• WORK ITEM
Write the listing below out again exactly, though only as far as the line with "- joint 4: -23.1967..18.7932", which is included.

─── DATASET EXTRACT ───

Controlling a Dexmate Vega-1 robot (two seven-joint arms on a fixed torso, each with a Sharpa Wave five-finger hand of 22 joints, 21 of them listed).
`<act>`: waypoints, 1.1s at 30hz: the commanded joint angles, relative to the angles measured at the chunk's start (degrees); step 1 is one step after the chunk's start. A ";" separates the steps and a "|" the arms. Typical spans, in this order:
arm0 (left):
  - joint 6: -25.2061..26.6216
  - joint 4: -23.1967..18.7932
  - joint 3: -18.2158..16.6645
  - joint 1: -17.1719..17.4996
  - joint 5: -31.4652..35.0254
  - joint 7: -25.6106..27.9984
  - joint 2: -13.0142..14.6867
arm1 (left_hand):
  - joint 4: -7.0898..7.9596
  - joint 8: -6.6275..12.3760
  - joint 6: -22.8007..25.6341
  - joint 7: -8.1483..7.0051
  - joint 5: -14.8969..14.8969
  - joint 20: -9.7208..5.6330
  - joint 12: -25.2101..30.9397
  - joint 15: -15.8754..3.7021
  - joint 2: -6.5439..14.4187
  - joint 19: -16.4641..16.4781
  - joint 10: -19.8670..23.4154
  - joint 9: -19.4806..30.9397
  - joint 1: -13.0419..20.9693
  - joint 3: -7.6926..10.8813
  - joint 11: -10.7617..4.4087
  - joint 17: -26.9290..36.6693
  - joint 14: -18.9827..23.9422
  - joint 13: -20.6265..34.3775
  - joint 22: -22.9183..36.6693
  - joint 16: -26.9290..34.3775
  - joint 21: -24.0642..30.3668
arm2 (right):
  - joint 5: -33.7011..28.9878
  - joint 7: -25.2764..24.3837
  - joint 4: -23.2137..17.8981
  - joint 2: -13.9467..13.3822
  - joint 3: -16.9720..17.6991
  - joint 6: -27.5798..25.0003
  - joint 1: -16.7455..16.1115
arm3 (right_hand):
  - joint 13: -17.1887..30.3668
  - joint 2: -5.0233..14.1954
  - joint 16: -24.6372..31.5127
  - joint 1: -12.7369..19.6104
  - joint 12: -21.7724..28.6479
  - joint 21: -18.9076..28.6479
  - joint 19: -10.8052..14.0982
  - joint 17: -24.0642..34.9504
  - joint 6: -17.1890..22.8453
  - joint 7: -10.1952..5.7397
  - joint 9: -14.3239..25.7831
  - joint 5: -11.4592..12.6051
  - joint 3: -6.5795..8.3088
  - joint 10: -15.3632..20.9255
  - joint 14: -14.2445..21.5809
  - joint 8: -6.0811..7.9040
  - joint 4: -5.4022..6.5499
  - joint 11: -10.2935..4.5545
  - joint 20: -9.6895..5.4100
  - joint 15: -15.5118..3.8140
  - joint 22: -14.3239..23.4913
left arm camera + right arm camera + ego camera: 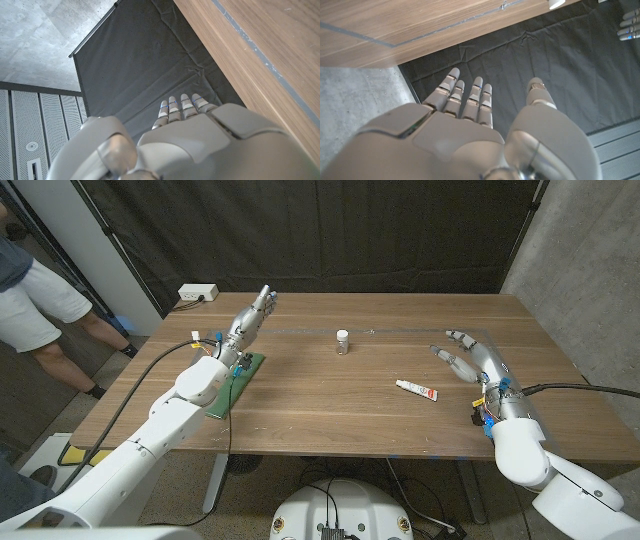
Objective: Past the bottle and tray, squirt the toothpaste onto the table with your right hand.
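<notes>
Black curtain hangs behind the wooden table (330, 405), where the toothpaste (416, 389) lies right of centre in the head view, with the bottle (343, 341) above it at upper centre. Right hand (472, 359) sits just right of the tube, empty, fingers spread. Left hand (250, 319) at upper left is likewise empty with fingers straight, above a green board (236, 385), and a person (40, 305) stands at the far left edge.

table (330, 395) – matt wood grain | curtain (300, 230) – black cloth | wall (590, 250) – rough concrete
</notes>
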 commanded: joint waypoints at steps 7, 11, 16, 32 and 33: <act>0.51 -1.01 0.12 -0.19 0.88 -0.01 0.89 | -0.44 0.15 0.68 0.13 -0.18 0.42 -0.06 0.10 0.49 -0.05 0.73 0.11 0.95 0.14 -0.08 0.18 0.78 0.21 0.08 -0.19 -0.36 | -9.37 2.37 -4.56 -5.23 -7.14 -14.58 3.06 | 0.14 -0.73 0.29 2.68 0.63 0.17 1.17 -0.01 1.42 -0.78 0.22 0.36 0.76 1.69 1.93 0.33 0.18 -0.84 0.25 -0.71 0.19; 0.20 -0.75 0.17 -0.08 1.02 0.26 0.66 | -0.47 0.07 0.73 0.16 -0.25 0.45 -0.14 0.11 0.64 -0.04 0.76 0.11 1.10 0.19 -0.13 0.19 0.80 0.21 0.09 -0.27 -0.40 | -10.47 4.04 -5.05 -6.35 -9.58 -18.28 5.37 | 0.14 -0.91 0.27 3.27 0.66 0.11 1.22 -0.02 1.92 -0.96 0.23 0.40 0.88 2.01 2.23 0.43 0.20 -0.94 0.27 -0.83 0.20; 0.75 -0.65 0.23 0.12 0.69 0.05 0.85 | -0.50 -0.02 0.78 0.11 -0.34 0.46 -0.22 0.13 0.80 -0.04 0.83 0.12 1.25 0.24 -0.16 0.19 0.77 0.21 0.09 -0.36 -0.44 | -10.35 5.46 -5.01 -7.30 -11.76 -20.28 7.98 | 0.13 -1.07 0.23 3.86 0.67 0.08 1.33 -0.03 2.13 -1.04 0.24 0.44 1.00 2.24 2.46 0.41 0.21 -1.08 0.24 -0.97 0.21; 1.05 -0.16 0.26 -0.41 1.18 0.17 1.04 | -0.54 -0.24 0.89 0.08 -0.58 0.87 -0.47 0.11 1.11 -0.30 0.86 0.12 1.58 0.31 -0.30 0.20 0.76 0.22 0.11 -0.55 -0.61 | -12.07 11.67 -5.15 -9.84 -21.59 -29.46 18.47 | 0.13 -1.36 0.22 5.59 0.53 -0.03 1.55 -0.05 2.42 -1.41 0.29 0.50 1.41 2.60 3.35 0.21 0.33 -1.63 -0.01 -1.57 0.27; 1.04 -0.30 0.17 -0.32 1.33 0.50 1.02 | -0.54 -0.24 0.92 0.08 -0.59 0.89 -0.46 0.10 1.13 -0.31 0.92 0.12 1.59 0.31 -0.27 0.20 0.76 0.22 0.11 -0.56 -0.62 | -11.85 11.78 -5.10 -9.61 -21.93 -29.97 18.84 | 0.13 -1.46 0.28 5.75 0.59 -0.02 1.62 -0.05 2.60 -1.37 0.30 0.49 1.42 2.84 3.64 0.23 0.37 -1.49 -0.07 -1.51 0.28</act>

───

• RESPONSE TO THE TASK
Controlling a Dexmate Vega-1 robot (two seven-joint arms on a fixed torso, each with a Sharpa Wave five-finger hand of 22 joints, 21 of them listed).
`<act>`: waypoints, 1.1s at 30hz: the commanded joint angles, relative to the angles measured at the chunk's start (degrees); step 1 is one step after the chunk's start. A ";" separates the steps and a "|" the arms. Typical spans, in this order:
arm0 (left):
  - joint 6: -25.2061..26.6216
  - joint 4: -23.1967..18.7932

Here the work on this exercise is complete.